Cet autre, que tu vois, est Eunésime, roi des Pyliens, et un des ancêtres du sage Nestor. Dans une peste qui ravageait la terre, et qui couvrait de nouvelles ombres les bords de l’Achéron, il demanda aux dieux d’apaiser leur colère, en payant, par sa mort, pourtant de milliers d’hommes innocents. Les dieux l’exaucèrent et lui firent trouver ici la vraie royauté, dont toutes celles de la terre ne sont que de vaines ombres.

Ce vieillard, que tu vois couronné de fleurs, est le fameux Bélus : il régna en Égypte, et il épousa Anchinoé, fille du dieu Nilus, qui cache la source de ses eaux et qui enrichit les terres qu’il arrose par ses inondations. Il eut deux fils : Danaüs, dont tu sais l’histoire, et Egyptus, qui donna son nom à ce beau royaume. Bélus se croyait plus riche par l’abondance où il mettait son peuple et par l’amour de ses sujets pour lui que par tous les tributs qu’il aurait pu leur imposer. Ces hommes, que tu crois morts, vivent, mon fils ; et c’est la vie qu’on traîne misérablement sur la terre qui n’est qu’une mort ; les noms seulement sont changés. Plaise aux dieux de te rendre assez bon pour mériter cette vie heureuse, que rien ne peut plus finir ni troubler ! Hâte-toi, il est temps, d’aller chercher ton père. Avant que de le trouver, hélas ! que tu verras répandre de sang ! Mais quelle gloire t’attend dans les campagnes de l’Hespérie ! Souviens-toi des conseils du sage Mentor : pourvu que tu les suives, ton nom sera grand parmi tous les peuples et dans tous les siècles."

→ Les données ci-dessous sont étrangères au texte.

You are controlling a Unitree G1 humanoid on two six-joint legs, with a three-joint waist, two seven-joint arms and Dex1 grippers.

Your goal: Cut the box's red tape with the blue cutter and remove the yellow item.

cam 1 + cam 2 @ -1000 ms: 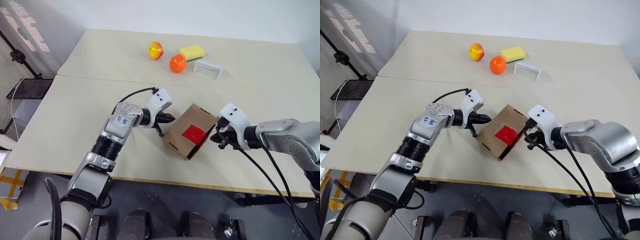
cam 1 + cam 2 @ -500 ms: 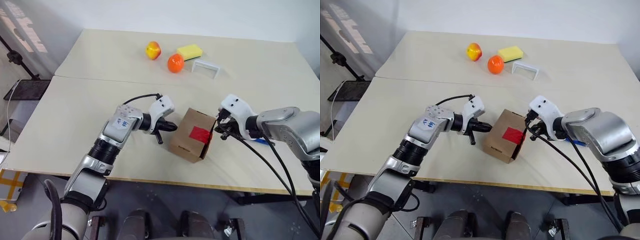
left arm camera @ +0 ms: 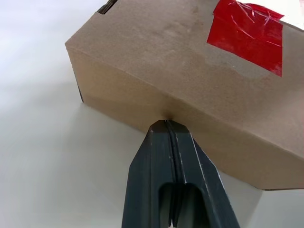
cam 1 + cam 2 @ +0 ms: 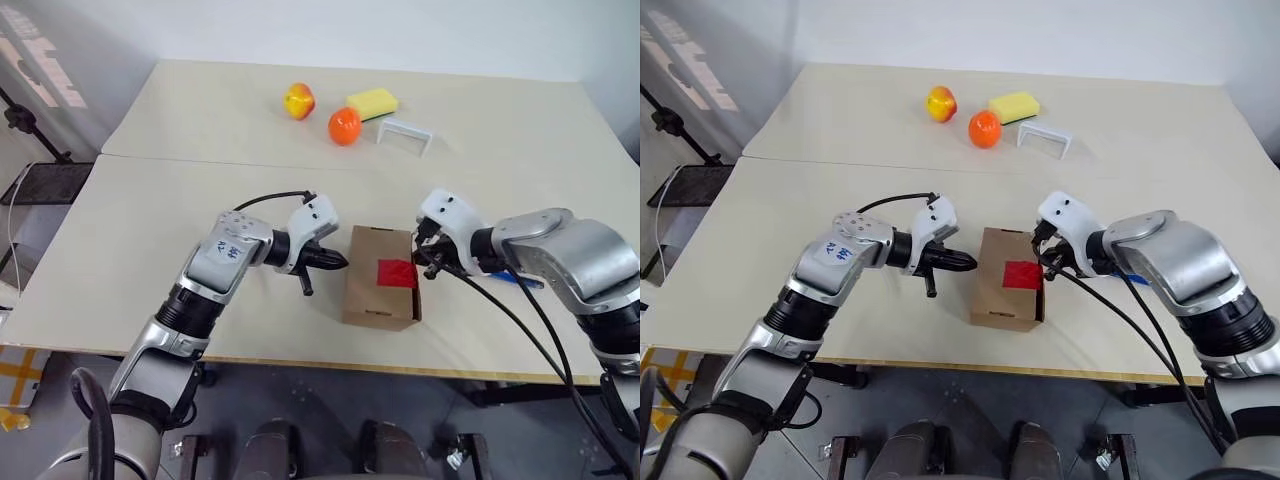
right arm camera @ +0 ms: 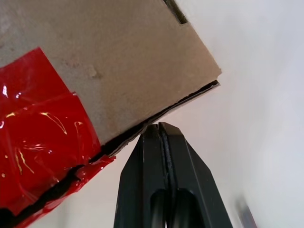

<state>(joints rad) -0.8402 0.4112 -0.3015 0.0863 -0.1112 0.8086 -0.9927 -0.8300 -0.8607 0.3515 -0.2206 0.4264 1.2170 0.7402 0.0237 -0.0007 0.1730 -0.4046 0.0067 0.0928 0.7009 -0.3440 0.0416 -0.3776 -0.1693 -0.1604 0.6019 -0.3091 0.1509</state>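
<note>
Matte brown cardboard box [image 4: 381, 291], square-edged, resting near the front edge of the pale table [image 4: 200, 200], flaps shut, contents hidden; glossy crinkled red tape [image 4: 397, 273] across its top seam. Left gripper [image 4: 338, 263] pinched shut, empty, tips against the box's left side. Right gripper [image 4: 426, 262] likewise shut, empty, tips at the right flap edge beside the tape. Blue cutter [image 4: 515, 281] partly visible behind the right arm.

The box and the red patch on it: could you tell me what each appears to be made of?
The box looks like plain brown cardboard, matte and slightly fibrous, with layered cut edges at its flap. The red tape looks like glossy plastic film: it wrinkles and catches bright highlights, and its edge by the flap seam looks torn or cut.
</note>
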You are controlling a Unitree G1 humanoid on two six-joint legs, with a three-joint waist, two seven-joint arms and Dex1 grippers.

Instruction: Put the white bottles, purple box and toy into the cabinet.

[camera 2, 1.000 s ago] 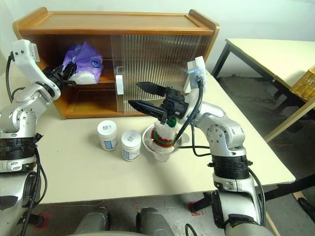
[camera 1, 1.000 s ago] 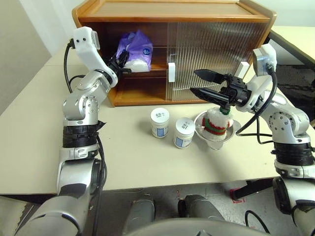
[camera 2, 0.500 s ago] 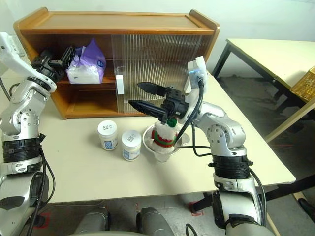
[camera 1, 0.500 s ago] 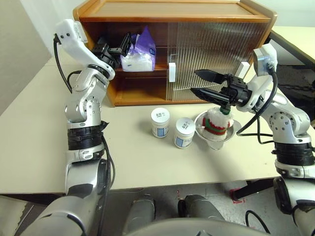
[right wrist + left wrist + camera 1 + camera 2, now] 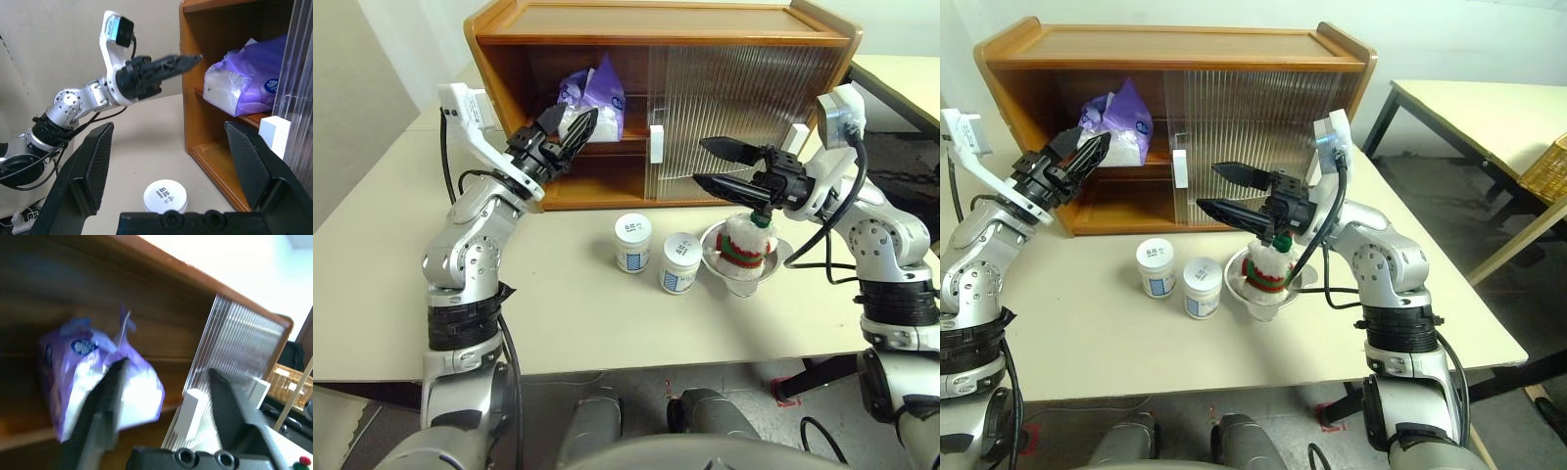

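Left eye view: purple box (image 5: 592, 101) just beyond left gripper (image 5: 570, 128).

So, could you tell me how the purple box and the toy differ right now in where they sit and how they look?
The purple box already rests on the upper shelf of the cabinet, while the toy sits in a silver bowl on the table. The purple box is a soft lilac pack with white tissue showing; the toy is fluffy white with a red-and-green band. The purple box looks larger than the toy. Neither is gripped.
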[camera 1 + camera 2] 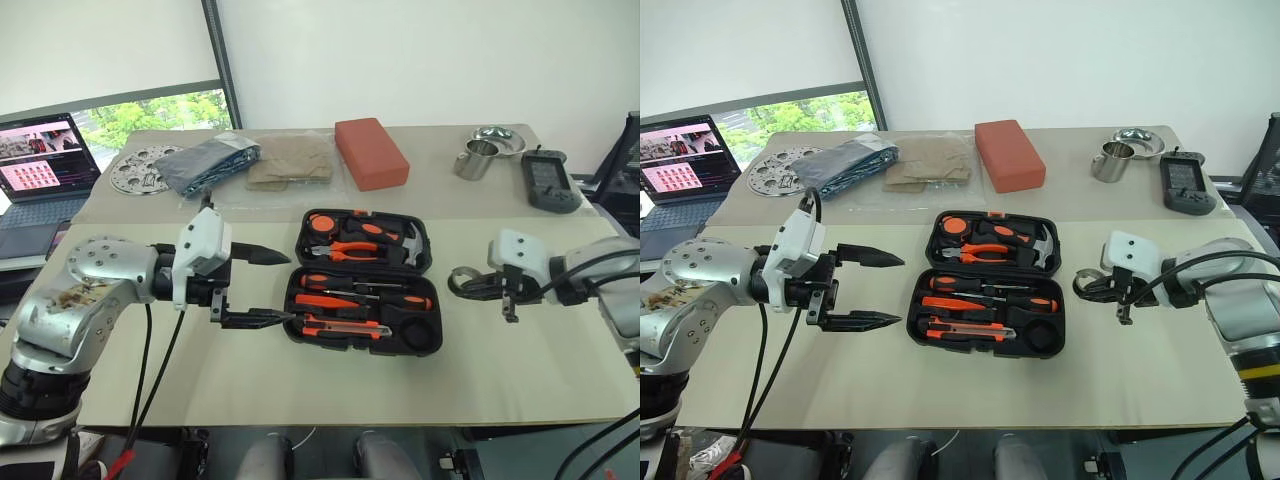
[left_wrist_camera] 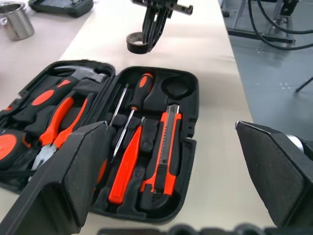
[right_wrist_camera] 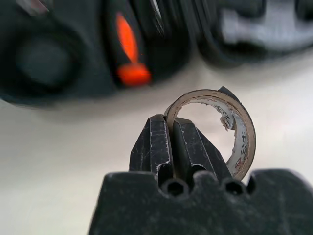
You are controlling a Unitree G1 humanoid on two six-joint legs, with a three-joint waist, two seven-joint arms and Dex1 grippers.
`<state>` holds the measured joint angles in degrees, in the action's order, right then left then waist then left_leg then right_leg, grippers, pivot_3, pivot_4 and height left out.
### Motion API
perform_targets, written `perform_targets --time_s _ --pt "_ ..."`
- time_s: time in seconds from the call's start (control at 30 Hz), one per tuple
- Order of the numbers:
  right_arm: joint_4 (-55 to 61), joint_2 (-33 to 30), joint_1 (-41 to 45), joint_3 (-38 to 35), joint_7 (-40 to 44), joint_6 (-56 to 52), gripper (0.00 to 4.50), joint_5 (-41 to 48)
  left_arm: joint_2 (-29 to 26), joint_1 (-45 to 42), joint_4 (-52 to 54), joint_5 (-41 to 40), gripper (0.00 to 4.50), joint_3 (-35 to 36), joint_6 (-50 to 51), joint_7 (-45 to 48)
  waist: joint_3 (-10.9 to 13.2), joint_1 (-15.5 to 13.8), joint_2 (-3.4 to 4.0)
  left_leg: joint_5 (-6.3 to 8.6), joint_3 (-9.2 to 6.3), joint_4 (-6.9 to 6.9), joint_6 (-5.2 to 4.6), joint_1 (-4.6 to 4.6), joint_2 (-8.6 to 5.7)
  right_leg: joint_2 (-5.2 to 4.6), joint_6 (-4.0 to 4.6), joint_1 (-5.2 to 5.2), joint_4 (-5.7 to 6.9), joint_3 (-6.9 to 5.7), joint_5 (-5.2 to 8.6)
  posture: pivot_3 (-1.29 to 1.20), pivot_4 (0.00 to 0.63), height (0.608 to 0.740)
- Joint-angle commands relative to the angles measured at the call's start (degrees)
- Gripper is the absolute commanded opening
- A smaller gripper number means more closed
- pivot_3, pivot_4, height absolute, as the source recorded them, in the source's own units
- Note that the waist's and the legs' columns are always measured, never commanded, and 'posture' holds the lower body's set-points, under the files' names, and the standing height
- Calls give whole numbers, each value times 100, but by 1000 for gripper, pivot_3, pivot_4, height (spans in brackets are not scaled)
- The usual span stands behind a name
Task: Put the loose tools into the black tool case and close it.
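The right hand point(image 3: 168, 132) is pinched shut on the wall of the small dark tape roll point(image 3: 234, 132), holding it just beside the open black tool case point(image 1: 365, 285) on the counter point(image 1: 300, 390). The left hand point(image 1: 265, 287) hangs wide apart and empty at the case's other side. The grip is thin — only one edge of the ring — so the roll could twist or slip free before reaching its round slot point(image 1: 420, 328), or land askew and keep the lid from closing.

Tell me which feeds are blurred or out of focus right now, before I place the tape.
Right wrist view: pincer and tape roll sharp, tool case behind them blurred. Left wrist view: case contents sharp, the left pincer's near fingers slightly soft. Head views: evenly lit, sharp, soft shadows on the table.
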<state>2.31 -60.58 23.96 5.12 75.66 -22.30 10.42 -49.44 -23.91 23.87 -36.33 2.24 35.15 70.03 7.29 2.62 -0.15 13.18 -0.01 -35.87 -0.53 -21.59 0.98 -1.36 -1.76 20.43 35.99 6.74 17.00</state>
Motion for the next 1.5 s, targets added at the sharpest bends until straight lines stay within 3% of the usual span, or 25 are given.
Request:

Il dit ; et aussitôt il conduisit Télémaque vers la porte d’ivoire, par où l’on peut sortir du ténébreux empire de Pluton. Télémaque, les larmes aux yeux, le quitta sans pouvoir l’embrasser, et, sortant de ces sombres lieux, il retourna en diligence vers le camp des alliés, après avoir rejoint, sur le chemin, les deux jeunes Crétois qui l’avaient accompagné jusques auprès de la caverne et qui n’espéraient plus de le revoir.